The Bridge at Remagen.

I have done my part. Austerity has been demanded; austerity has been enacted. This is what responsible people do - no more debt hikes, no more irresponsibility. No more pushing things off. We're on a downward course and need to go uphill. I'm watering my horses in puddles and shooting squirrels with my .22. I am tightening my belt.

So I tell myself, in the unheated ardor of my drawing room in October. My grandfather's face looks down on me from atop the mantle, in the photo he had taken on a lark in Paris, what - sixty-seven? Sixty-eight years ago? A twenty year-old in the uniform of the First Army - first over the Rhine at Remagen, chasing Jerry back and foreclosing the anschluss. I'm sure he knew what hard times were like, a skinny Irishman with the Great Depression for a nanny. Yes, I'm sure he'd be sickened, sickened as I was, by the Democratic assault on America's fiscal future.
After all, the only true contribution of World War II veterans was that we could have exactly the kind of lives men like John Boehner and Lloyd Blankfein and Ted Cruz think we should have. This rolling blackout clapping its way across the country, along the power lines, into the heart of every community in America, is necessary. No, it does not speak to some sick selfishness at the heart of the American dream, some churlish disregard for community and sacrifice and child cancer patients which might indicate to some sane diagnostician that something has gone terribly wrong in this country. What other symptoms could there be?
The sickness is literally washing up on the doorstep from which our corrupt, repulsive rulers pontificate. In most cases, it can be ignored, so we can focus on the things that count, like keeping the Congressional Gym open. On that same National Mall which the Indian Summer Patriots are fighting to both defund and keep open, a man doused himself with gasoline and lit a match. John Constantino battled mental illness all of his sixty-four years, and it finally claimed his life, in a shocking and saddening final burst. This might seem like a noteworthy story, but, it wasn't. Barely stuck around. Better to descant on how the shutdown "saved the world," like Very Important Person Ezra Klein did.
Yes, the shutdown saved the world, but maybe not all the people in it. The great world turned on a dime the moment a mentally ill woman battling postpartum depression rammed her car into the White House gates, convinced as she was that Obama was jamming her mind with radio signals. She hurt a policeman on foot and rammed into a cruiser before our police gunned her down in her car in front of her toddler. And they were praised, even after their story changed.
You always praise the termination of the sickness - not its prevention.

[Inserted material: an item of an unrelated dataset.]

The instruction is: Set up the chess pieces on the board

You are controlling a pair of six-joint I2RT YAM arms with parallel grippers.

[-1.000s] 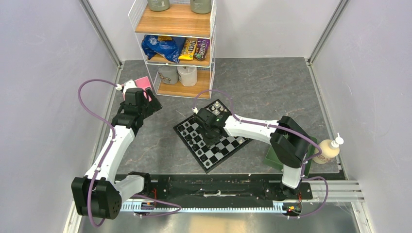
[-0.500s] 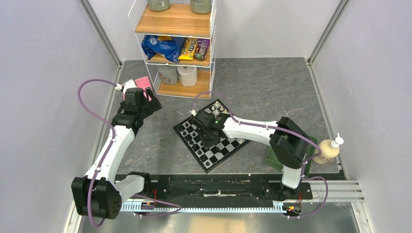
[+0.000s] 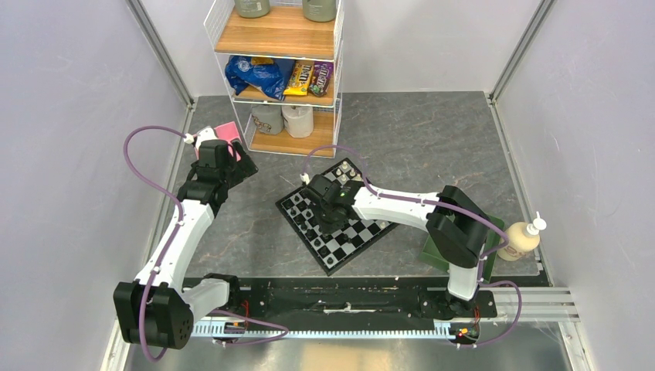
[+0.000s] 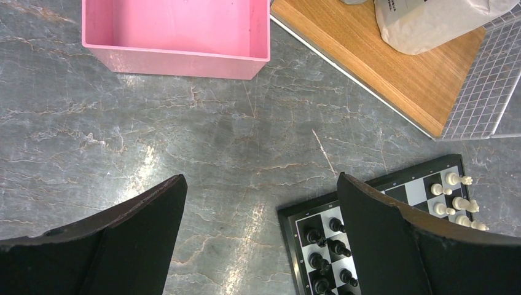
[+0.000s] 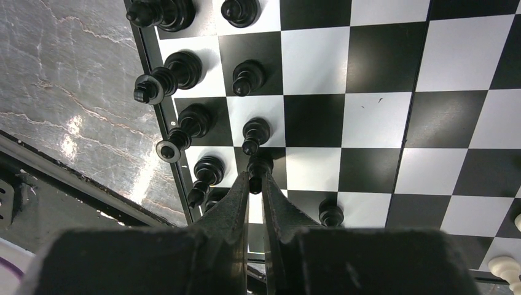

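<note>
The right tool is pinched together on a black pawn standing among the other black pieces at the left side of the board. The left tool hangs with its fingers wide apart over the grey surface. The board's left corner lies just to its right, and a pink box sits on its far side.

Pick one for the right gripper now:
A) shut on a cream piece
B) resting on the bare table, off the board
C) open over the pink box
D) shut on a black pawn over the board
D: in the right wrist view, the right gripper has its fingertips pinched on a black pawn above the board, next to the other black pieces.
</note>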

You can spend as much money as possible to scrape the dead off the sidewalk, but don't you dare say this is a country that breeds unhappiness like mosquitoes in a swamp. Some countries would hang our four hundred and thirty-five members of Congress from the Potomac Basin's cherry trees as a warning to any fresh carpetbaggers. Here - we make a fuss, and the squishy establishment liberals tut-tut, and the hard-right drives the jackboot deeper.
Yes, there's much to be angry about. As I sit here, I'm sure my patrimony is anger at the unthinkable prospect that furloughed National Park Service workers wouldn't be able to patrol the National World War II memorial - not that the poor guys weren't being paid, but that World War II vets couldn't be a living prop for patriots like Michele Bachmann and Steve King. 
Eh, I wouldn't get too mad. It's their country. We just live in it.